DESCRIPTION OF THE TASK. An identical copy of the listing below is all the answer should contain.
######
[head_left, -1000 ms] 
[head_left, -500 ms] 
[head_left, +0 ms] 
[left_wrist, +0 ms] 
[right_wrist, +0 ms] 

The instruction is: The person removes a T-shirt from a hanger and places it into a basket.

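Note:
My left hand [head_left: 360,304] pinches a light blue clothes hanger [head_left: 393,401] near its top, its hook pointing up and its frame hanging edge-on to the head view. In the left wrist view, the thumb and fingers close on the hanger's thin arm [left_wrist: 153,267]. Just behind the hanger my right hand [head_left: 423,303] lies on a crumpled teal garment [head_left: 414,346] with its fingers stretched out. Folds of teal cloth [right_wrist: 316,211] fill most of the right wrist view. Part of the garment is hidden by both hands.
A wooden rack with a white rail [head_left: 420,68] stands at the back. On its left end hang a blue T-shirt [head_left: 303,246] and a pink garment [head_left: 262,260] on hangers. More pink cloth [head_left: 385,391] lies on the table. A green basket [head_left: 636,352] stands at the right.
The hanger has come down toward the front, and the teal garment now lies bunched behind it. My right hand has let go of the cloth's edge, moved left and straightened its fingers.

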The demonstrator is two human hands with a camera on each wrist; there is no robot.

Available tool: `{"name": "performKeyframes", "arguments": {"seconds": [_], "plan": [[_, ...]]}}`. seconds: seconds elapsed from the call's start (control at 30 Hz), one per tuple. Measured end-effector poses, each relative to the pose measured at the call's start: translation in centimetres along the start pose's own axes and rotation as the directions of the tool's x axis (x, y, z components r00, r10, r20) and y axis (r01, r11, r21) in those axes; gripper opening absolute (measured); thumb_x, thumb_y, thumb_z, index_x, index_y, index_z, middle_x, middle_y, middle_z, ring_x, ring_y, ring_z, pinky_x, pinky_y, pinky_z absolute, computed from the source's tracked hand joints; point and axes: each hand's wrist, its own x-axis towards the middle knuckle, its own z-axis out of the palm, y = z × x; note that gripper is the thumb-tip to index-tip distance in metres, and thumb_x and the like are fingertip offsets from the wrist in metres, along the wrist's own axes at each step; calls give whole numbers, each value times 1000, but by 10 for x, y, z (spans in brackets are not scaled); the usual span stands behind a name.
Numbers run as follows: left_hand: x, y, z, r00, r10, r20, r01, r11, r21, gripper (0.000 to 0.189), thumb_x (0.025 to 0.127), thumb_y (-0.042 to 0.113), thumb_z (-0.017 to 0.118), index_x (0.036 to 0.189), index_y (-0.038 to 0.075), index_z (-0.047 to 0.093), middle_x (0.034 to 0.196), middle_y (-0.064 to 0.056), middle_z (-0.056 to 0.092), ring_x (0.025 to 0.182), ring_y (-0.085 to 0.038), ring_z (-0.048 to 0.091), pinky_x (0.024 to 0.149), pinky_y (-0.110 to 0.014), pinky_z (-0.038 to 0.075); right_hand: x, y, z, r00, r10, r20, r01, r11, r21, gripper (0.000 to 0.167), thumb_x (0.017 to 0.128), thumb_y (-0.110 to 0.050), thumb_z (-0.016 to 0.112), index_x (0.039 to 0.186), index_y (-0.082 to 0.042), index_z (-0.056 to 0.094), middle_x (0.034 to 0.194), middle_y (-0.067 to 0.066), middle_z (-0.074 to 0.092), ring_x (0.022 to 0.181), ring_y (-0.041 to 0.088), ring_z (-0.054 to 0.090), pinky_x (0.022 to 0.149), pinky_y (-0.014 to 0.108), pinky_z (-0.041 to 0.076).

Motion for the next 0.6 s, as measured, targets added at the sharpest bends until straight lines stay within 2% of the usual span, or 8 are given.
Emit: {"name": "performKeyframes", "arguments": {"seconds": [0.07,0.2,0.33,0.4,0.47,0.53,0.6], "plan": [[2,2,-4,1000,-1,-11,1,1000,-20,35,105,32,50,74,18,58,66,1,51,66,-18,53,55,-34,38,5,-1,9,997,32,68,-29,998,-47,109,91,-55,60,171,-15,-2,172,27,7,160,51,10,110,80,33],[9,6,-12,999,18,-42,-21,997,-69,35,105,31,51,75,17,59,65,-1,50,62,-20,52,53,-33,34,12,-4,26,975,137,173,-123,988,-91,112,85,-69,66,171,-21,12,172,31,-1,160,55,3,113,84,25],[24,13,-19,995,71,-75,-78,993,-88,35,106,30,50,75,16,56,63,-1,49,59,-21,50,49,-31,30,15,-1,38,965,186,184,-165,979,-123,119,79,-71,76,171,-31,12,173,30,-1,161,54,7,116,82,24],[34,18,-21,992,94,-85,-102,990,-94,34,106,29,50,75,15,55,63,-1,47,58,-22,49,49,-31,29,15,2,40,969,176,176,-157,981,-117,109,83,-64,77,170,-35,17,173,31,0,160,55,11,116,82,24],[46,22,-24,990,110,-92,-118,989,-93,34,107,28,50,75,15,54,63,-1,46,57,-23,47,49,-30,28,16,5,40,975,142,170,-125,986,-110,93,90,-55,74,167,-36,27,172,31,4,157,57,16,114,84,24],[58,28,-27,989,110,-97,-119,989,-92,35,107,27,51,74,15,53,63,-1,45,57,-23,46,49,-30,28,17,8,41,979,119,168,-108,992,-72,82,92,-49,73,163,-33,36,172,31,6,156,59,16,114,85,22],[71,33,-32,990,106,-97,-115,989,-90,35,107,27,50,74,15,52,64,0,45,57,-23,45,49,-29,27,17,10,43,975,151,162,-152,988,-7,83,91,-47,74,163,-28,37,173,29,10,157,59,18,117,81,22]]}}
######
EXPECTED OUTPUT.
[head_left, -1000 ms] 
[head_left, -500 ms] 
[head_left, +0 ms] 
[left_wrist, +0 ms] 
[right_wrist, +0 ms] 

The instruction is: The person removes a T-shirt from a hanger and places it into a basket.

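Note:
My left hand [head_left: 360,304] pinches a light blue clothes hanger [head_left: 393,401] near its top, its hook pointing up and its frame hanging edge-on to the head view. In the left wrist view, the thumb and fingers close on the hanger's thin arm [left_wrist: 153,267]. Just behind the hanger my right hand [head_left: 423,303] lies on a crumpled teal garment [head_left: 414,346] with its fingers stretched out. Folds of teal cloth [right_wrist: 316,211] fill most of the right wrist view. Part of the garment is hidden by both hands.
A wooden rack with a white rail [head_left: 420,68] stands at the back. On its left end hang a blue T-shirt [head_left: 303,246] and a pink garment [head_left: 262,260] on hangers. More pink cloth [head_left: 385,391] lies on the table. A green basket [head_left: 636,352] stands at the right.
The hanger has come down toward the front, and the teal garment now lies bunched behind it. My right hand has let go of the cloth's edge, moved left and straightened its fingers.
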
The demonstrator is two human hands with a camera on each wrist; there is no robot.

Available tool: `{"name": "performKeyframes", "arguments": {"seconds": [_], "plan": [[_, ...]]}}`. seconds: seconds elapsed from the call's start (control at 30 Hz), one per tuple. Measured end-effector poses, each relative to the pose measured at the call's start: translation in centimetres along the start pose's own axes and rotation as the directions of the tool's x axis (x, y, z components r00, r10, r20) and y axis (r01, r11, r21) in those axes; gripper opening absolute (measured); thumb_x, thumb_y, thumb_z, index_x, index_y, index_z, middle_x, middle_y, middle_z, ring_x, ring_y, ring_z, pinky_x, pinky_y, pinky_z absolute, computed from the source's tracked hand joints; point and axes: each hand's wrist, its own x-axis towards the middle knuckle, its own z-axis out of the palm, y = z × x; note that gripper is the thumb-tip to index-tip distance in metres, and thumb_x and the like are fingertip offsets from the wrist in metres, along the wrist's own axes at each step; calls give whole numbers, each value times 1000, but by 10 for x, y, z (spans in brackets are not scaled); the usual span stands behind a name.
Numbers run as follows: left_hand: x, y, z, r00, r10, r20, r01, r11, r21, gripper (0.000 to 0.189), thumb_x (0.025 to 0.127), thumb_y (-0.042 to 0.113), thumb_z (-0.017 to 0.118), index_x (0.036 to 0.189), index_y (-0.038 to 0.075), index_z (-0.047 to 0.093), middle_x (0.034 to 0.196), middle_y (-0.064 to 0.056), middle_z (-0.056 to 0.092), ring_x (0.025 to 0.182), ring_y (-0.085 to 0.038), ring_z (-0.048 to 0.091), pinky_x (0.024 to 0.149), pinky_y (-0.110 to 0.014), pinky_z (-0.038 to 0.075); right_hand: x, y, z, r00, r10, r20, r01, r11, r21, gripper (0.000 to 0.167), thumb_x (0.017 to 0.128), thumb_y (-0.110 to 0.050), thumb_z (-0.016 to 0.112), index_x (0.039 to 0.186), index_y (-0.082 to 0.042), index_z (-0.056 to 0.094), middle_x (0.034 to 0.194), middle_y (-0.067 to 0.066), middle_z (-0.074 to 0.092), ring_x (0.022 to 0.181), ring_y (-0.041 to 0.088), ring_z (-0.054 to 0.090), pinky_x (0.022 to 0.149), pinky_y (-0.014 to 0.108), pinky_z (-0.041 to 0.076).

Motion for the next 0.6 s, as measured, targets added at the sharpest bends until straight lines stay within 2% of the usual span, or 8 are given.
Emit: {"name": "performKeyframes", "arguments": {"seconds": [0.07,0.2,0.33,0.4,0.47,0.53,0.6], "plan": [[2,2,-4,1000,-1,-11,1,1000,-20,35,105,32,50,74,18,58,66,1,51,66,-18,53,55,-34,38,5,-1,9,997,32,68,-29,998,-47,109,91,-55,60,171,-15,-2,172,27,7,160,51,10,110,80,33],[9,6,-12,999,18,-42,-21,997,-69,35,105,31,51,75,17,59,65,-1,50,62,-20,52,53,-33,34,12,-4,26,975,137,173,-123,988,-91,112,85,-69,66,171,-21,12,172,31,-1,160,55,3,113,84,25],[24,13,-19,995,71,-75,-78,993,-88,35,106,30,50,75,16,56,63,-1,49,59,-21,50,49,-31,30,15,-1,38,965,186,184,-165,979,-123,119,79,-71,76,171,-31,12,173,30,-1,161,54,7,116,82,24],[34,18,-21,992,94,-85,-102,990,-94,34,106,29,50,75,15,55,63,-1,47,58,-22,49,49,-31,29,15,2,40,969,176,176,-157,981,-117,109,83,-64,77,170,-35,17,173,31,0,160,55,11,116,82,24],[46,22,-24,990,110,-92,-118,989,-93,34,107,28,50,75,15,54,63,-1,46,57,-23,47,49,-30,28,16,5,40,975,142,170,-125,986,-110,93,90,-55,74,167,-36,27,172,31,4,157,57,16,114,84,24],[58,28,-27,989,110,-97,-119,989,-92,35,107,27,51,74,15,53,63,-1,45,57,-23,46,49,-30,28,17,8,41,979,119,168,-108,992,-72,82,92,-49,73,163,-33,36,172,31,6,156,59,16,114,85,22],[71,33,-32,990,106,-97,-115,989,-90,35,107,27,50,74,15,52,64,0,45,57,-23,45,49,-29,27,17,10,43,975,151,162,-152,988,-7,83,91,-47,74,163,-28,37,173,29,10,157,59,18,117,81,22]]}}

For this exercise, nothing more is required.